SOURCE INFORMATION below:
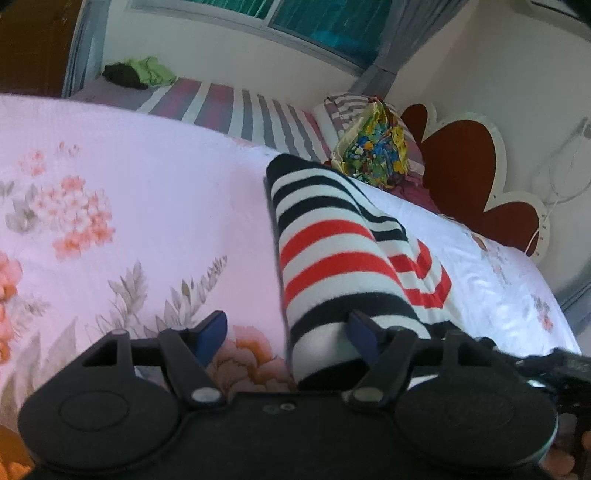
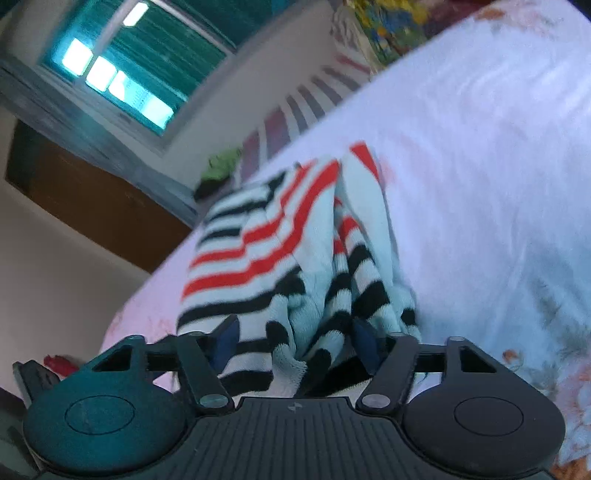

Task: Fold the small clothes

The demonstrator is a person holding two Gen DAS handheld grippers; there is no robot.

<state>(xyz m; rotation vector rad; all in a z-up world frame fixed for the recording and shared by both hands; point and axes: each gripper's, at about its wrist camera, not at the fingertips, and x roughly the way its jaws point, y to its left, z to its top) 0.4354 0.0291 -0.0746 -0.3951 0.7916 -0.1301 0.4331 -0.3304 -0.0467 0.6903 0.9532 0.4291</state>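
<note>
A small striped garment (image 1: 332,251), white with black and red stripes, lies folded lengthwise on the floral bedsheet (image 1: 129,192). My left gripper (image 1: 286,332) is open, its blue pads wide apart; the near end of the garment lies by its right pad (image 1: 360,332). In the right wrist view the same garment (image 2: 280,243) is bunched, its near end lying between the fingers of my right gripper (image 2: 293,339), which is open with pads apart on either side of the cloth. That view is tilted and blurred.
A striped blanket (image 1: 229,107) and a colourful bag (image 1: 376,147) lie at the bed's far side near a red flower-shaped headboard (image 1: 461,162). Green and black clothes (image 1: 140,74) lie in the far corner below the window (image 1: 295,22). A wooden wardrobe (image 2: 92,206) stands at the wall.
</note>
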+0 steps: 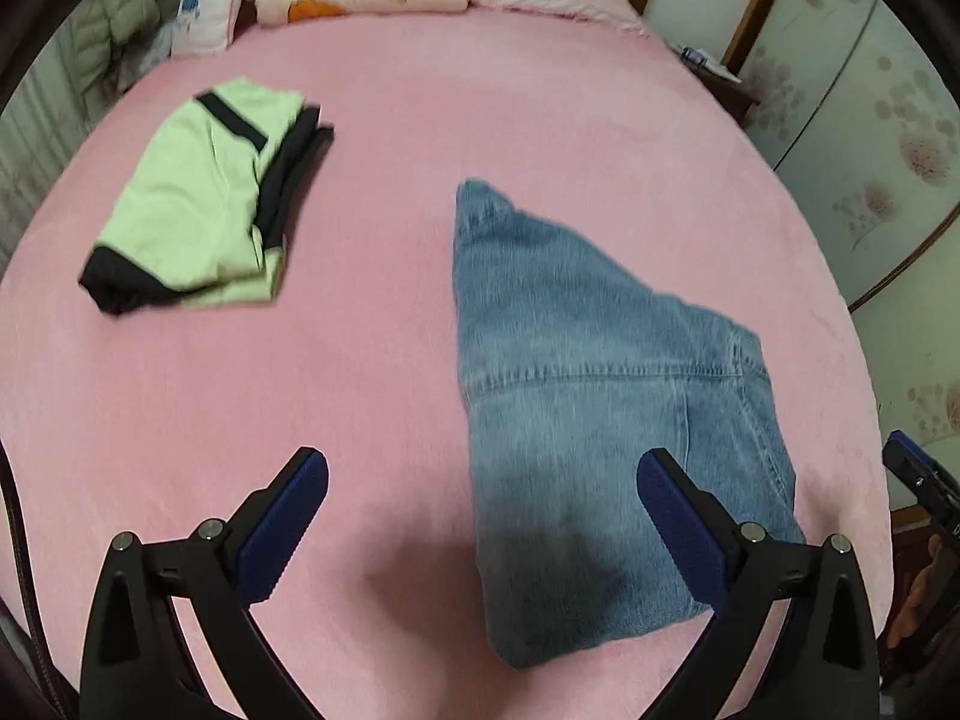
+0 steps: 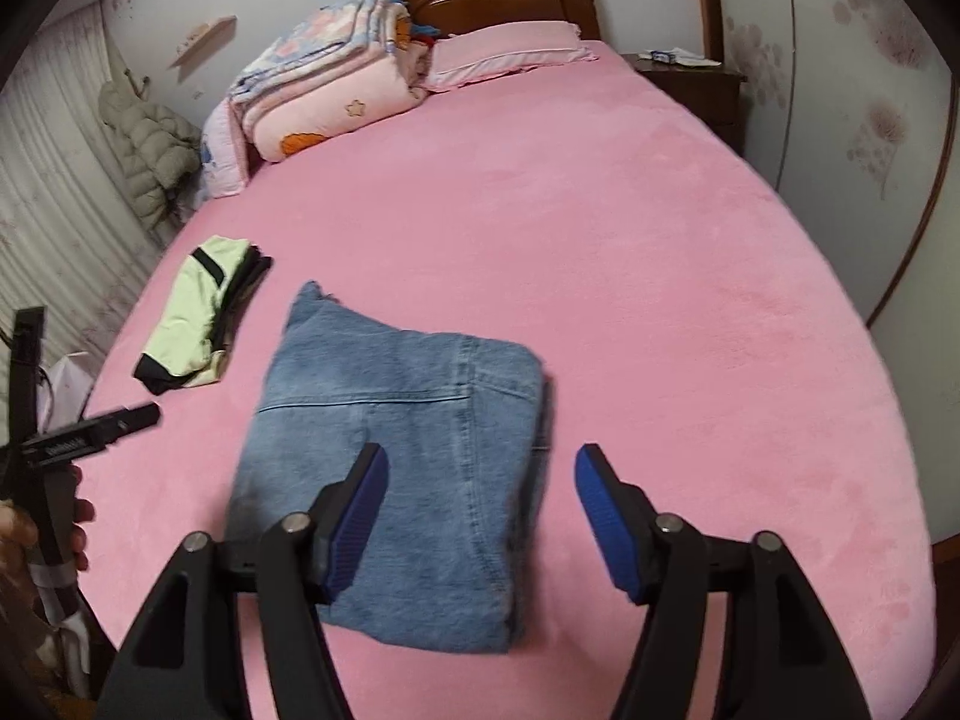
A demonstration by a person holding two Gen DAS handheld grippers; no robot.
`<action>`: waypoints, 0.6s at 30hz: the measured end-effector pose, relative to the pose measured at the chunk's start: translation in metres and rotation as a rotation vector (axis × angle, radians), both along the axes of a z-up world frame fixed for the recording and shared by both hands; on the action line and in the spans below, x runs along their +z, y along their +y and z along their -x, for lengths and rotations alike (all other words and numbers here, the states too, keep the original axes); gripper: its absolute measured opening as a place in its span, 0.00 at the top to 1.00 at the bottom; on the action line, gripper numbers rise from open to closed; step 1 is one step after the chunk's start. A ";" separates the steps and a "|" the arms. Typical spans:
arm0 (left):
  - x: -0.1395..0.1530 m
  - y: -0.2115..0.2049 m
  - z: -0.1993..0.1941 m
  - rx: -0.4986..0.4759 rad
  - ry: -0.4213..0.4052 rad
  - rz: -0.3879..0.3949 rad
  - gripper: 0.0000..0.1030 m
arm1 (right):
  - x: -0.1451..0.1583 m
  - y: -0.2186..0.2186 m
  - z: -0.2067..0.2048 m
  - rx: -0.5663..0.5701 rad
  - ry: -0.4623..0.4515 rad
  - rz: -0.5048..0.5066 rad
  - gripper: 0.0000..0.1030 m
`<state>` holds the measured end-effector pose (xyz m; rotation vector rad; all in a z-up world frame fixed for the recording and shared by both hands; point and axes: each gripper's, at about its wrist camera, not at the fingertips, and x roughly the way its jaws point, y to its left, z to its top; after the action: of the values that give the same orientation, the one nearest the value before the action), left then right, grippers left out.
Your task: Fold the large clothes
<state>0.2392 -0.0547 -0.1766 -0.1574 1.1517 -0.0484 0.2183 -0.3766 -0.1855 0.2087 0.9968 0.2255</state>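
Folded blue denim jeans [image 2: 396,468] lying near the front edge of the plush pink bed [image 2: 660,276], a stitched seam crossing the faded cloth, one corner tapering to a point toward the far side. Left gripper [image 1: 483,474] spread wide, ribbed blue pads [image 1: 288,528] empty. Right gripper [image 2: 480,480] likewise released, holding nothing. Farther left, a folded lime-green and black garment [image 1: 192,204], smooth and flat. At the headboard, a stack of soft quilts [image 2: 336,84] beside a pink pillow [image 2: 504,48].
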 end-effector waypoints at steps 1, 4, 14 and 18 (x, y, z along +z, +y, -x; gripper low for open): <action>-0.005 -0.001 0.001 0.013 -0.001 0.005 0.01 | -0.008 0.002 -0.004 0.007 0.024 -0.007 0.27; -0.024 -0.005 0.001 0.030 0.008 0.009 0.01 | -0.023 0.007 -0.009 0.018 0.057 -0.010 0.22; -0.086 -0.019 -0.024 0.009 0.088 0.066 0.01 | -0.083 0.021 -0.037 0.064 0.140 -0.009 0.12; -0.096 -0.026 -0.030 -0.007 0.100 0.067 0.01 | -0.093 0.022 -0.045 0.066 0.128 -0.033 0.07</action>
<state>0.2689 -0.0802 -0.2725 -0.2172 1.2511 -0.0860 0.2628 -0.3543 -0.2781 0.2229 1.1288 0.2923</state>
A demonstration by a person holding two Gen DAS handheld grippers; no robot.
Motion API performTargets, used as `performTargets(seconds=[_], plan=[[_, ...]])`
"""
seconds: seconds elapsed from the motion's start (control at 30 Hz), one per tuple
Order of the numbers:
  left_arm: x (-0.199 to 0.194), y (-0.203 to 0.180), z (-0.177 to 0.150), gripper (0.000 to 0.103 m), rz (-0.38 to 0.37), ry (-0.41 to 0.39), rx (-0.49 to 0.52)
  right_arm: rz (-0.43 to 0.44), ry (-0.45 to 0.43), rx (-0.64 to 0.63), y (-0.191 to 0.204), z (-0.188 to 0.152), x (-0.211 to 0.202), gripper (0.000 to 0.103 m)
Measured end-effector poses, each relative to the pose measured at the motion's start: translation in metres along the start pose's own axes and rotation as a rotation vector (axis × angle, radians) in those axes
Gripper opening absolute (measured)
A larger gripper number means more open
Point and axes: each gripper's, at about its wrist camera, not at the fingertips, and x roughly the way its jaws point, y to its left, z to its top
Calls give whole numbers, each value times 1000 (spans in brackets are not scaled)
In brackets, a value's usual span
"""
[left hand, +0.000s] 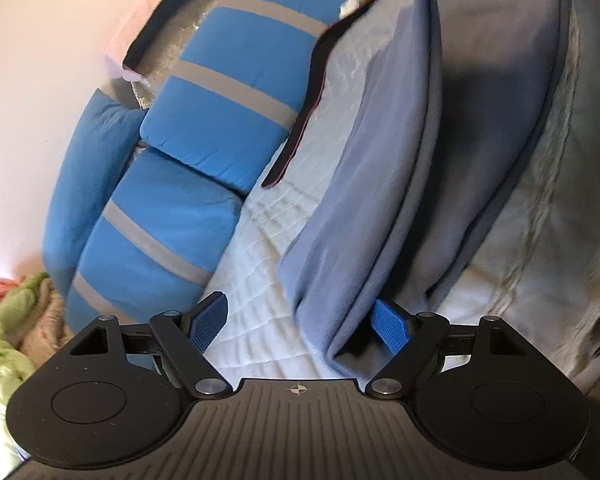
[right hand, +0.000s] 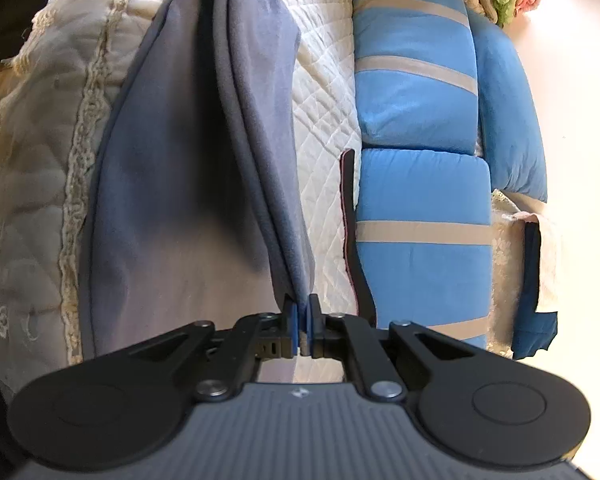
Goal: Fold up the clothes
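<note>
The right gripper pinches a fold of the grey-blue garment between pressed-together fingers, the left gripper spread wide (the garment's hem between its fingers), the garment lying on the white quilted bed, blue striped cushions beyond.

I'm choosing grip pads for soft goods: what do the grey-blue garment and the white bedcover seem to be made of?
Grey-blue garment: likely a soft matte knit or fleece; it hangs in smooth, rounded folds with no sheen. White bedcover: apparently quilted cotton-like fabric; diamond stitching puckers its matte surface. Exact fibres cannot be told.
</note>
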Motion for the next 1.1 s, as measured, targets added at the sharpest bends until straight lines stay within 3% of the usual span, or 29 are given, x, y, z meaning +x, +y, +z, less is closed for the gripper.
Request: performTargets(seconds=[0.03,0.07,0.1,0.2,0.33,0.4,0.53,0.77,1.1], plan=[[3,-2,0,77,12,15,24,4,2,-4,1,-1,0,4],[6,-5,0,69,20,26,49,8,3,-12,2,-2,0,4],[7,-8,-1,50,20,30,72,12,6,-19,4,-3,0,4],[7,-16,-3,33,27,39,159,35,14,-52,9,-9,0,3],[7,-35,-9,29,23,55,348,55,24,-107,22,-18,0,3],[5,-43,-13,22,15,46,423,60,27,-135,31,-22,0,3],[2,-50,-15,22,30,18,515,86,49,-200,49,-28,1,3],[10,-49,-17,17,-14,27,539,134,80,-255,60,-37,9,3],[2,-55,-21,13,-14,16,533,185,80,-285,63,-37,9,3]])
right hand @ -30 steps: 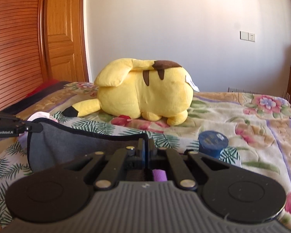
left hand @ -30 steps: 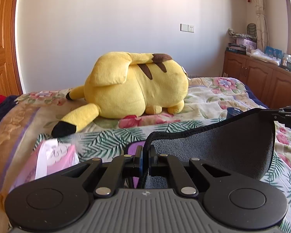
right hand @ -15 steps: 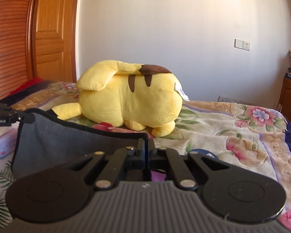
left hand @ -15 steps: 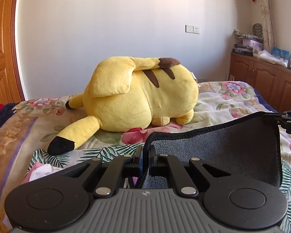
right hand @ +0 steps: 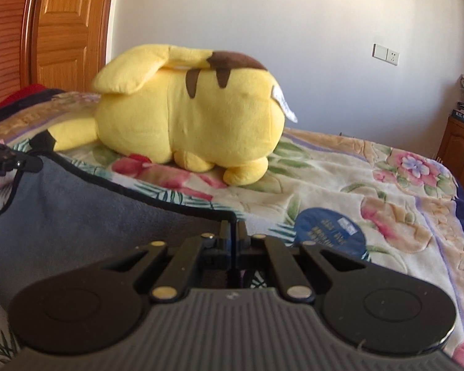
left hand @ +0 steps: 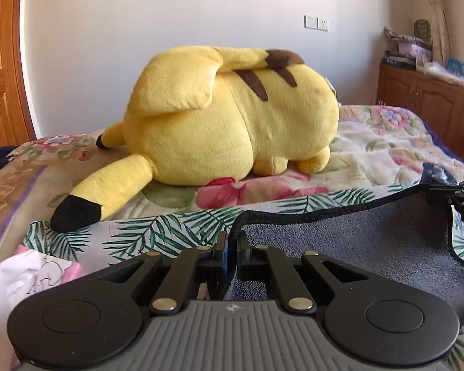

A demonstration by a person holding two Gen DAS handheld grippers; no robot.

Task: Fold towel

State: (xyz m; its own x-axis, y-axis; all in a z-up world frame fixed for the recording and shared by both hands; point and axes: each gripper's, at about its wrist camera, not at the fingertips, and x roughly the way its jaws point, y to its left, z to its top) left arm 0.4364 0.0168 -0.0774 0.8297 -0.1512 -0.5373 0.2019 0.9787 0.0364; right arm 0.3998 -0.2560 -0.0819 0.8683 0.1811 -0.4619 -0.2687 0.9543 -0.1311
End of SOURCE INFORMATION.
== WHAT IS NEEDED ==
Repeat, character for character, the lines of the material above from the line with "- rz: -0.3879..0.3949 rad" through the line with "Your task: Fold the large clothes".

== SOLUTION TO THE EXERCISE ==
  - rz: -0.3879..0.3949 rad
  - gripper: 0.0000..0.1030 m
arm1 (right):
  - x: -0.1451..0.1583 m
  - y: -0.2186..0.2186 m
  - z: -0.2067..0.2048 m
  - rx: -0.5663..0.5701 rad
  - ry: -0.4623..0.4515 rad
  - rz: -0.5048..0.5066 rad
  - gripper: 0.0000..0.1030 m
`<state>` holds the measured end-effector pose (xyz m; rotation vector rad; all in a z-up world frame fixed for the recording and shared by both hands; point and axes: each gripper's, at about its wrist camera, not at the fingertips, and x roughly the way its jaws point, y to its left, z to its top; after the action: of the values that give the same orientation, the one nearest the value before the action), left then right, grippers left out.
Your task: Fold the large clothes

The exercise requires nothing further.